Saturday, February 17
Oilers @ Leafs pre-game
Tonight the Oilers take on the (un)mighty Leafs at the Air Canada Centre.
Which, of course will be the 7 pm (EST) game on CBC, as the Leafs own that cushy tv spot every Saturday night on HNIC.
The Leafs are doing a pre-game ceremony to "celebrate" the last time the Leafs won a Cup, way back in 1967.
We all know how well the Oilers track record is when playing a game after a pre-game ceremony. Might as well hand the Leafs two points, mark down a loss for the Oilers and move on to Ottawa without any more injuries.
I would LOVE for nothing more than the Oilers to beat the Leafs ala Pittsburgh Penguins style; an 8-2 slaughtering, mostly cuz I HATE the Leafs more than any other NHL team (yes, even more than the B.O.A. rival Flames and those dirty Canucks), but also cuz the Oilers need to break the jinx of these pre-game ceremony games. And two points for the Oilers would, for obvious reasons, be better than none.
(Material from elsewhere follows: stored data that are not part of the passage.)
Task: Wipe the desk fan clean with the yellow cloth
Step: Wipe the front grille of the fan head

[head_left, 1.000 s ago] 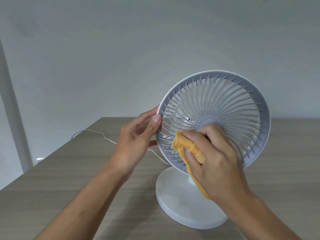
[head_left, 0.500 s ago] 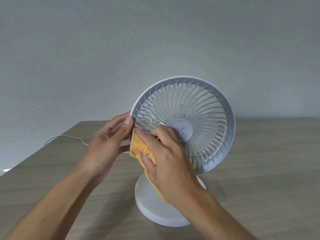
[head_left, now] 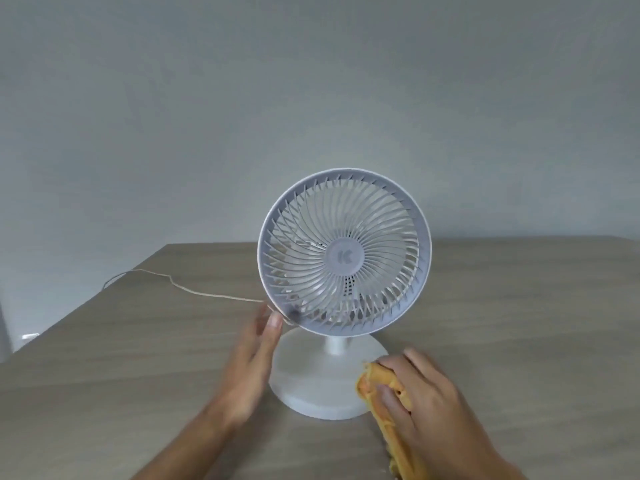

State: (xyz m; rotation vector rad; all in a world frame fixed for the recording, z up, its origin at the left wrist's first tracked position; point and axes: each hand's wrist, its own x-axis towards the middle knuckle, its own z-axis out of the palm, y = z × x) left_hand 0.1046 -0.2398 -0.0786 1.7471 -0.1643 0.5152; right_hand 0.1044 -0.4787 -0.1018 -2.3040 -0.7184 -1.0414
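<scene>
Both hands have dropped from the grille since a moment ago. On the wooden desk (head_left: 519, 306) the white desk fan (head_left: 344, 258) stands upright on its round base (head_left: 311, 382), grille facing the camera. At the base's right edge the right hand (head_left: 426, 407) presses the bunched yellow cloth (head_left: 384, 393), fingers closed over it. Beside the base's left, the left hand (head_left: 258, 358) is flat and open, empty, fingertips near the grille's lower rim. A thin white cord (head_left: 180, 289) trails left.
</scene>
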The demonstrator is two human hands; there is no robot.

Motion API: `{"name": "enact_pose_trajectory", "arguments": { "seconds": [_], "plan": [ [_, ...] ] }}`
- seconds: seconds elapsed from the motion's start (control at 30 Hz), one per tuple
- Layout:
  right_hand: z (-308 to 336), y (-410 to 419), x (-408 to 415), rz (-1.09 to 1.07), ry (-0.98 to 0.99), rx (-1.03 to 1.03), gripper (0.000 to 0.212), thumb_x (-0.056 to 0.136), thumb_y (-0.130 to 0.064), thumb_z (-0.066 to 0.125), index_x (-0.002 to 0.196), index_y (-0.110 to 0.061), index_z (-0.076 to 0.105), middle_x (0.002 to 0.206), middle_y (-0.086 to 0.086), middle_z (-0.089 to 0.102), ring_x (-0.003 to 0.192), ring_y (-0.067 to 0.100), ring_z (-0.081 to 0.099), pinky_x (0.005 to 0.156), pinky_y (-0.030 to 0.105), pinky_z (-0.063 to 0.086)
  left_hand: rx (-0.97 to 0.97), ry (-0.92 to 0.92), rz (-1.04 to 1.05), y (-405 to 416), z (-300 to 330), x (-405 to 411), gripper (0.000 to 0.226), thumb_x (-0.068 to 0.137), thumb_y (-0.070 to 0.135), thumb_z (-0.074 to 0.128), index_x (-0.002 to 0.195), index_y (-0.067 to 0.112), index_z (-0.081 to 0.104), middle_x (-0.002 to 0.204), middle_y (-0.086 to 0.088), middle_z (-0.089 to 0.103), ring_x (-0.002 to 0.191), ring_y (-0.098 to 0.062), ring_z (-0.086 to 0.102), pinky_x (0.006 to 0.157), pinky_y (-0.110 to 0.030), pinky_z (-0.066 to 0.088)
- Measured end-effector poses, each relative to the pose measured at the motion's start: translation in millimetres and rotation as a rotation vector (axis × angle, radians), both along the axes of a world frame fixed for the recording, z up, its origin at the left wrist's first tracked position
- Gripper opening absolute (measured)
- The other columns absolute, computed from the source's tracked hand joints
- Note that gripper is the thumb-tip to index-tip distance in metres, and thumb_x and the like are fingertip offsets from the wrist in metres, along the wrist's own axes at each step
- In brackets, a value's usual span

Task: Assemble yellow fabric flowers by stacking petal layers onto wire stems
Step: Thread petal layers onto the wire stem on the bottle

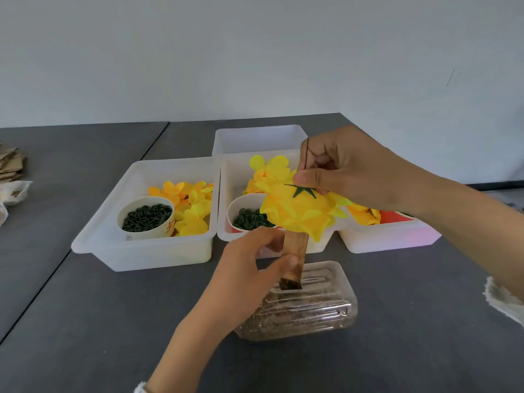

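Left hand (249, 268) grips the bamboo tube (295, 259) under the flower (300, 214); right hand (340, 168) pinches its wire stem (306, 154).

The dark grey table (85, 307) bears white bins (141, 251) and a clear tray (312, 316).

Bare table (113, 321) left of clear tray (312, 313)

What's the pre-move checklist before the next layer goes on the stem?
1. Left hand grips wooden tube: ok.
2. Right hand pinches wire stem: ok.
3. Green calyx sits on top of yellow petal stack: ok.
4. Stem threaded through all layers: cannot tell.
5. Loose petals in left bin: ok.
6. Green pieces in paper cup: ok.
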State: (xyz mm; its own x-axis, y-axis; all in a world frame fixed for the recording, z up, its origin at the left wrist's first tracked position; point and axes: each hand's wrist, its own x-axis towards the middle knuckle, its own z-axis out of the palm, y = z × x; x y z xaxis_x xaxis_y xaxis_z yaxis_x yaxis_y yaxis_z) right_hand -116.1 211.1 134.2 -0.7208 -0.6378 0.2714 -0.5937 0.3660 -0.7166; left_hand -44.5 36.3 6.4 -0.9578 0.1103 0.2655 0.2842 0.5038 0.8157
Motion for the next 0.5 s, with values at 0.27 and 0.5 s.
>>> {"name": "enact_pose_trajectory", "arguments": {
  "seconds": [0.27,0.5],
  "plan": [
    [-22.7,-8.9,-7.0,0.026,0.023,0.083,0.018,0.087,-0.009,0.067,0.076,0.005,0.062,0.058,-0.008,0.061,0.052,0.004,0.049,0.054,0.021,0.042,-0.073,-0.058,0.028,-4.8,-15.5,-8.8,0.011,0.081,0.043,0.072,0.089,0.041,0.066,0.099,0.035,0.064,0.099,0.019,0.053,0.079,-0.005,0.038],
    [-27.2,-5.1,-11.2,0.031,0.045,0.09,0.018,0.087,-0.009,0.067,0.073,-0.001,0.061,0.056,-0.013,0.059,0.051,0.002,0.048,0.053,0.017,0.041,-0.085,-0.005,0.051,-1.3,-18.0,-9.2,0.013,0.079,0.039,0.076,0.081,0.041,0.063,0.096,0.04,0.061,0.094,0.026,0.049,0.076,0.01,0.027]
  ]
}}
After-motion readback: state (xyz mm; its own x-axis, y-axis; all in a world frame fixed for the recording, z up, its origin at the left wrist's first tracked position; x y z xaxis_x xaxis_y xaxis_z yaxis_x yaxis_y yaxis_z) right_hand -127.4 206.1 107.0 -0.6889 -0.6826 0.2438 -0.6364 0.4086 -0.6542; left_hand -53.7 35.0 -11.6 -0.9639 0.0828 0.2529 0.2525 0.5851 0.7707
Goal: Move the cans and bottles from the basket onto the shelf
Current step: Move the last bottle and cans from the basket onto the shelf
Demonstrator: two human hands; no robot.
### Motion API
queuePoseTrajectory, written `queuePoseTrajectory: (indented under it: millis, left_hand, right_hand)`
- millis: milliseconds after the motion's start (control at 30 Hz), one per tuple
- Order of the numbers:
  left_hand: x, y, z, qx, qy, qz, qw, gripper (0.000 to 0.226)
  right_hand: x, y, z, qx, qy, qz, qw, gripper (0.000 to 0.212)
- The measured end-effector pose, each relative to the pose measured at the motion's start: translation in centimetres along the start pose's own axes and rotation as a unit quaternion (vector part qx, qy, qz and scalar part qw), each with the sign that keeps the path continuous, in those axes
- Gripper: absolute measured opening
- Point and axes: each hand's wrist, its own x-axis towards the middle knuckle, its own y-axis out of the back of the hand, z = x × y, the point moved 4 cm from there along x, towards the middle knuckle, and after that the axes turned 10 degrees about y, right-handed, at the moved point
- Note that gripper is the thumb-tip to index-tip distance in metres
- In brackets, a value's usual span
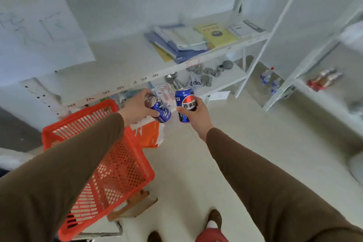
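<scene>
While both brown-sleeved arms reached forward, each of the hands held a blue Pepsi can above the floor in front of the white shelf unit (196,61). The left hand (137,107) curled its fingers round a tilted Pepsi can (160,111), silver top pointing up and left, just above the far corner of the red basket (110,155). The right hand (196,113) gripped an upright Pepsi can (184,104) just right of the first; its red, white and blue globe faced the camera with the letters "SI" above and Chinese characters across the middle. The two cans sat close together without clearly touching.

The basket, a red plastic mesh one, stood on a wooden stool (135,202) to the left, and its inside was largely hidden by the left arm. Beyond the cans, the shelf edge carried small number tags reading 385, 393 and 388, and a higher row read 242, 240, 239, 238, 237. On the shelf above the cans lay blue folders (176,45) and a yellow booklet (216,33); metal lids (208,73) lay on the lower shelf. Water bottles (268,78) stood further right of the unit.
</scene>
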Motion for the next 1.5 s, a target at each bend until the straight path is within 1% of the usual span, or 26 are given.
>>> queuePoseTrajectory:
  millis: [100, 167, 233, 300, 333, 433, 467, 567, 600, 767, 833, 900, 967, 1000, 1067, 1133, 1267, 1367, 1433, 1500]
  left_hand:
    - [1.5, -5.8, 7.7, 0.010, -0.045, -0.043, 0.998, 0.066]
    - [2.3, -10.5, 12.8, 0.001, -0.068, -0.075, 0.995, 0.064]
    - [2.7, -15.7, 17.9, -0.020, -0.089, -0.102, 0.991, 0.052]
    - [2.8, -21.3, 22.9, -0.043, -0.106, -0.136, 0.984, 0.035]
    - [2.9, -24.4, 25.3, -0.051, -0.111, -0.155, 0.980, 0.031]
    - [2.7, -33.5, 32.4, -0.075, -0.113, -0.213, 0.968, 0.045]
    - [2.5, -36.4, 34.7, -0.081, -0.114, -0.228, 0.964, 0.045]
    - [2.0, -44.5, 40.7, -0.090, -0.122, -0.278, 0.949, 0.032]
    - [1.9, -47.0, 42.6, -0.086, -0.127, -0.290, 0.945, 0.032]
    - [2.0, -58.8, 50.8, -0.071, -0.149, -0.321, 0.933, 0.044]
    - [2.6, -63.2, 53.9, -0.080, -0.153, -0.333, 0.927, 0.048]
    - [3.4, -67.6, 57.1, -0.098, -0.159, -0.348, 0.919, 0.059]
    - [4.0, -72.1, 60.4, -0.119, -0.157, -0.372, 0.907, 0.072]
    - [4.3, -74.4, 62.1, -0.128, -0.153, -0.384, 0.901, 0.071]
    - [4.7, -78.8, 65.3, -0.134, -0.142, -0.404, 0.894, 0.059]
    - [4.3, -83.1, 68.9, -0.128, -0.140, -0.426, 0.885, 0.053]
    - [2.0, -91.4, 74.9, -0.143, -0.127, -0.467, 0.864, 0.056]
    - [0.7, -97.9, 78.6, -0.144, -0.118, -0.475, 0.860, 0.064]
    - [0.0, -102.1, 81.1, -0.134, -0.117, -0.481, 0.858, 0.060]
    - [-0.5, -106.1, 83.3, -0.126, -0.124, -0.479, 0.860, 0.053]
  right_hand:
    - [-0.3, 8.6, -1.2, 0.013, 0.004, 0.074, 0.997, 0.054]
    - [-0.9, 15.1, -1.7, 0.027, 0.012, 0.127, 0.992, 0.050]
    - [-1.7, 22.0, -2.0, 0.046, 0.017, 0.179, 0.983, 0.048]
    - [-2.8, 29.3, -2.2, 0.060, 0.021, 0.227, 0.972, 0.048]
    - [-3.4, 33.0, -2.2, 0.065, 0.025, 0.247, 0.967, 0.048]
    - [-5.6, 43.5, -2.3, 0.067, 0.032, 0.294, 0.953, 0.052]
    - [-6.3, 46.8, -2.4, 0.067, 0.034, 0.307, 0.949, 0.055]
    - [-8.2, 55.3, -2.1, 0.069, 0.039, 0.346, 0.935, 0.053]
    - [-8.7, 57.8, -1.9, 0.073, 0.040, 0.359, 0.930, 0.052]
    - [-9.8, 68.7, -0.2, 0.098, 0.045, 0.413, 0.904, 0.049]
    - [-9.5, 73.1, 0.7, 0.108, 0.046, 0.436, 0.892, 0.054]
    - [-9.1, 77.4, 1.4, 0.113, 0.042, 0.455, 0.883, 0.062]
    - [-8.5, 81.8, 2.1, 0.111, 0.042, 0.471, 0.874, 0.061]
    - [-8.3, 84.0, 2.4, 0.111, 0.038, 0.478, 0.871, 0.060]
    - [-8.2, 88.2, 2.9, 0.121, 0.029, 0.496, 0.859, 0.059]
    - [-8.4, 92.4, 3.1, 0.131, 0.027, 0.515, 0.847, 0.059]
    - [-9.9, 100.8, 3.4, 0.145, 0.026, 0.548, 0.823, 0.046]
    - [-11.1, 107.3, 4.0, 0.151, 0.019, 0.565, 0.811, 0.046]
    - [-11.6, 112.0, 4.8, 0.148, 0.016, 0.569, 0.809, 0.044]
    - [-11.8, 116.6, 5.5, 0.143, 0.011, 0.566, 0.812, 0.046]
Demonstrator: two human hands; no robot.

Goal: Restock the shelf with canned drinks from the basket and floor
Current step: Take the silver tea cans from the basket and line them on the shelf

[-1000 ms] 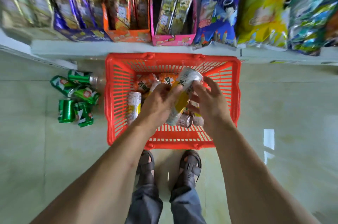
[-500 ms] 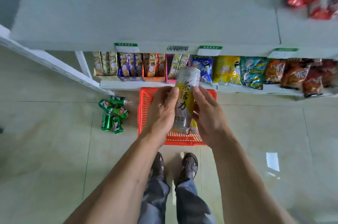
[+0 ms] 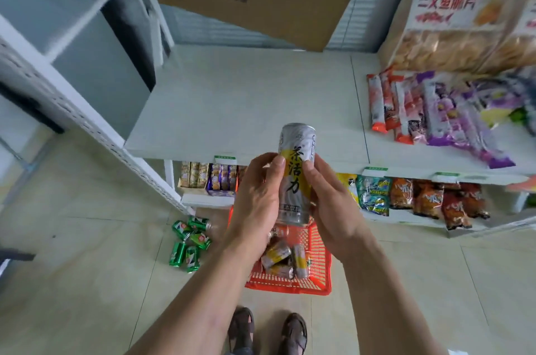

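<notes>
A tall silver and yellow can (image 3: 296, 174) stands upright in front of me, held between both hands. My left hand (image 3: 256, 201) grips its left side and my right hand (image 3: 330, 203) its right side. The can is level with the front edge of a bare white shelf (image 3: 246, 99). Below my hands, a red basket (image 3: 322, 264) on the floor holds several more cans (image 3: 278, 253). Several green cans (image 3: 188, 241) lie on the floor to the basket's left.
Snack packets (image 3: 435, 111) lie on the right part of the shelf, with a big bag (image 3: 464, 21) behind them. A cardboard sheet (image 3: 261, 3) leans at the shelf's back. The lower shelf holds boxes (image 3: 208, 177) and crisp bags (image 3: 420, 198). My sandalled feet (image 3: 266, 331) stand behind the basket.
Both hands have lifted the silver and yellow can out of the basket and up to the height of the bare shelf. My view has tilted upward.
</notes>
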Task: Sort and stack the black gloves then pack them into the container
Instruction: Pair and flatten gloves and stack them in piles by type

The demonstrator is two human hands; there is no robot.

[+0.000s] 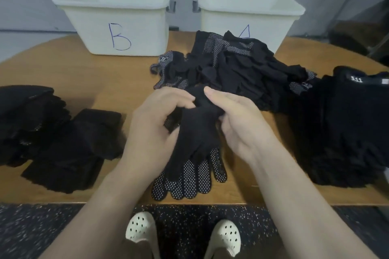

I don't know why the Leafs plan to "celebrate" a 40 year anniversary of futility, but whatever floats your boat. The story in the Edmonton Sun today will enlighten us on this topic.
Oilers injury update: Stoll is still on the IR, Pisani is still questionable.
Moreau is still a long way off; Tjarnqvist could be half-dead for all I care about his injury status (still on the IR for any of you that actually give a crap about Shaggy).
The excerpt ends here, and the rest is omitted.